DATASET EXCERPTS:
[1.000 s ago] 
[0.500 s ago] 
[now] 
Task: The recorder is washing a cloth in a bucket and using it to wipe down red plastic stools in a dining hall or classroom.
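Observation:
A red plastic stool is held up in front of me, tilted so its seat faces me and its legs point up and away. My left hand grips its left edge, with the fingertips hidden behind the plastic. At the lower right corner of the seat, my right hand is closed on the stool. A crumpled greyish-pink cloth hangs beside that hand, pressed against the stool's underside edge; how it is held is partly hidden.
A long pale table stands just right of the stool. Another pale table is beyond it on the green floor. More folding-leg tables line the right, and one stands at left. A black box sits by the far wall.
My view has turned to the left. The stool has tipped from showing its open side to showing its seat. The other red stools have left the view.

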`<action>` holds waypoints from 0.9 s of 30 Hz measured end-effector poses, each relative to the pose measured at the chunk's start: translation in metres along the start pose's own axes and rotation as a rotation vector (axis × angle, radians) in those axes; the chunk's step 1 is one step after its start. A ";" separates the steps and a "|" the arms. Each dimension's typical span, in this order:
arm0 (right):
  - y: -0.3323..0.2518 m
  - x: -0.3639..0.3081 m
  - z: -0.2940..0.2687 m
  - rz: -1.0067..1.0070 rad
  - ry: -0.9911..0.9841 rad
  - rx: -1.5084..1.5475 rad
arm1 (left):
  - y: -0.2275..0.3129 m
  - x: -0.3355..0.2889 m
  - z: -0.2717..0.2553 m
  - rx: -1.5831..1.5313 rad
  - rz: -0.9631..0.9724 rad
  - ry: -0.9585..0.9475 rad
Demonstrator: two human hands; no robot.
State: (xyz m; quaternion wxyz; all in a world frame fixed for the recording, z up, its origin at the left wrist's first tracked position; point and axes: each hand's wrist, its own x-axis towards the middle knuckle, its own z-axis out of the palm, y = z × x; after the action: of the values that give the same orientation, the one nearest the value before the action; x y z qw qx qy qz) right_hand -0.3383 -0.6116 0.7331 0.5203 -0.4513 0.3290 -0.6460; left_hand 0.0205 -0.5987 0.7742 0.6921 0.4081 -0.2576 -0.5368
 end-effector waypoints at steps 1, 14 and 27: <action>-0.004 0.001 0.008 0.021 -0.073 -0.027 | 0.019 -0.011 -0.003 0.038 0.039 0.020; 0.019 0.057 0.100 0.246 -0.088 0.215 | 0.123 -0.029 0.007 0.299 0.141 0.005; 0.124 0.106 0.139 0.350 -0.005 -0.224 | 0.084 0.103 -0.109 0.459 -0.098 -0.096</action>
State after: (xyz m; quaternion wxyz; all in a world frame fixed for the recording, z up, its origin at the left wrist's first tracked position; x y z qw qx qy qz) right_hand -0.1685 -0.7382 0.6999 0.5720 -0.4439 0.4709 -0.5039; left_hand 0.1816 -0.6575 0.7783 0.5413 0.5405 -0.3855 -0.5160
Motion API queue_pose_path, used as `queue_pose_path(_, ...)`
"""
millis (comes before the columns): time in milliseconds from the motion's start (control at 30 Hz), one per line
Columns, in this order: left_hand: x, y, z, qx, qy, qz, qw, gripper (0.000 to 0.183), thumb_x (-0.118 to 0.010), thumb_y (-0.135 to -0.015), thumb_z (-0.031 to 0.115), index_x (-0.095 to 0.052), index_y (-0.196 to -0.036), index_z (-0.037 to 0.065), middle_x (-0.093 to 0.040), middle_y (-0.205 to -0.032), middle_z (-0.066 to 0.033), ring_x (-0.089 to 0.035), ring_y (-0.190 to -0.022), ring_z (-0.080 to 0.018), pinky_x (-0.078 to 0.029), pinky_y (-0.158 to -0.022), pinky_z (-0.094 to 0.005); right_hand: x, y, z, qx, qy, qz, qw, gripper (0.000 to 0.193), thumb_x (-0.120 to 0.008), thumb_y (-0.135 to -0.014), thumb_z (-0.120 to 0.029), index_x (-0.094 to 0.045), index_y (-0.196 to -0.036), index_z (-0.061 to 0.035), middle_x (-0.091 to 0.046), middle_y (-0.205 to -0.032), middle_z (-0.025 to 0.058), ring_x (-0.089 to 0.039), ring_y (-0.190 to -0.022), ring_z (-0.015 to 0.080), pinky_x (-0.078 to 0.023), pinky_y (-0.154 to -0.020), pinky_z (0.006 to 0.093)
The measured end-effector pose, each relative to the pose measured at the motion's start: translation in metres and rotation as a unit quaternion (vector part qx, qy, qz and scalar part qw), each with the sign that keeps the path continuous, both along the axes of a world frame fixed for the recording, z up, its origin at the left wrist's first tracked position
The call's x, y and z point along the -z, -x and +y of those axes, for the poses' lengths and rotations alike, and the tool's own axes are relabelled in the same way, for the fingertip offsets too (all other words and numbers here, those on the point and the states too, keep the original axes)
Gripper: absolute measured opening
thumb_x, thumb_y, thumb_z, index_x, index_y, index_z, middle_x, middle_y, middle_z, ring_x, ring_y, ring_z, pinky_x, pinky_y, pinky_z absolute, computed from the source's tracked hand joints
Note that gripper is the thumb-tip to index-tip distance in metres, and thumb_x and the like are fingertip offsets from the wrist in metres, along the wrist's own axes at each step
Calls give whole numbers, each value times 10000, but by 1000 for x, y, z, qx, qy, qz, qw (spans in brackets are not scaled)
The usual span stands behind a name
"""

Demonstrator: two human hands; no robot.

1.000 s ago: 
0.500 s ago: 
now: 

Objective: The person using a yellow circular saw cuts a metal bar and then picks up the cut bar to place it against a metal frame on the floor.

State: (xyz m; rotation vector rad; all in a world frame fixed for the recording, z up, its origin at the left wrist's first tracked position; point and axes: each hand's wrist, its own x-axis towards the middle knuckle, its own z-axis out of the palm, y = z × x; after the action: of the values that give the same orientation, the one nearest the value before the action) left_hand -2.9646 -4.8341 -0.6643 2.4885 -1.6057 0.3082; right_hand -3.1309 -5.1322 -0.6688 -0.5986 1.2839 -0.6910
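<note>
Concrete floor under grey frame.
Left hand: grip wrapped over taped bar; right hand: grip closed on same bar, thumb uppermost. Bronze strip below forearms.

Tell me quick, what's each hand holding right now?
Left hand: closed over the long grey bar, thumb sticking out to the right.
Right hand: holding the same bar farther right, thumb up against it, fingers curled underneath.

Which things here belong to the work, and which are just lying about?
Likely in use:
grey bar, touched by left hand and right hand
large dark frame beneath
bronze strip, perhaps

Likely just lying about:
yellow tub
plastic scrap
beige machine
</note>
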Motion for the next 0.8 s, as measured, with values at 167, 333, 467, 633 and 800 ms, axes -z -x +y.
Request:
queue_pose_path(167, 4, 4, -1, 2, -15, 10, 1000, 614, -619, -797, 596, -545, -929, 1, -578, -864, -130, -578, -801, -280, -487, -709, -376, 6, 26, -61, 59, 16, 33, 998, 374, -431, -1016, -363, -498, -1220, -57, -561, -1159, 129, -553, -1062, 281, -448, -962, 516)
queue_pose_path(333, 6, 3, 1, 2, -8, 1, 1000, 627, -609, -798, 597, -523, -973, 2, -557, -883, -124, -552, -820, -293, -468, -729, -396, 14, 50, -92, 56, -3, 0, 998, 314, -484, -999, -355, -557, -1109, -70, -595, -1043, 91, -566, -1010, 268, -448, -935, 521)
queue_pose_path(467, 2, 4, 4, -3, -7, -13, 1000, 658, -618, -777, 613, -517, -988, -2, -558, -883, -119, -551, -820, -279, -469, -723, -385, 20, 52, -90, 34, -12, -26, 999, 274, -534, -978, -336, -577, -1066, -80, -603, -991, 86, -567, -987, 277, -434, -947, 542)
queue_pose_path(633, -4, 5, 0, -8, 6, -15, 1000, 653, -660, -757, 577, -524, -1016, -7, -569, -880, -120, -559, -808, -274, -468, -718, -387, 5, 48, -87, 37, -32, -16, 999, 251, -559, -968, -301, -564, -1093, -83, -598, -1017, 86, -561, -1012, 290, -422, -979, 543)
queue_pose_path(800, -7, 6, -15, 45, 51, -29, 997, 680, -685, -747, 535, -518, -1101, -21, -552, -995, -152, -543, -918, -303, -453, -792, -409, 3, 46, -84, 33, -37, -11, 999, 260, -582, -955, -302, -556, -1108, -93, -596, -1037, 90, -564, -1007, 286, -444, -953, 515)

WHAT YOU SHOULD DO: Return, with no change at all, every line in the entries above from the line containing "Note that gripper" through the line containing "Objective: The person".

YOUR RESPONSE:
Note that gripper is the thumb-tip to index-tip distance in metres, and thumb_x and the like are fingertip offsets from the wrist in metres, along the wrist's own axes at each step
Calls give whole numbers, each value times 10000, but by 1000 for x, y, z, qx, qy, qz, qw (spans in brackets are not scaled)
The usual span stands behind a name
"""

Demonstrator: two human hands; no robot.

1.000 s ago: 
0.500 s ago: 
now: 

Objective: The person using a yellow circular saw cuts a metal bar and then picks up the cut bar to place it against a metal frame on the floor.

No more output is given for this exercise.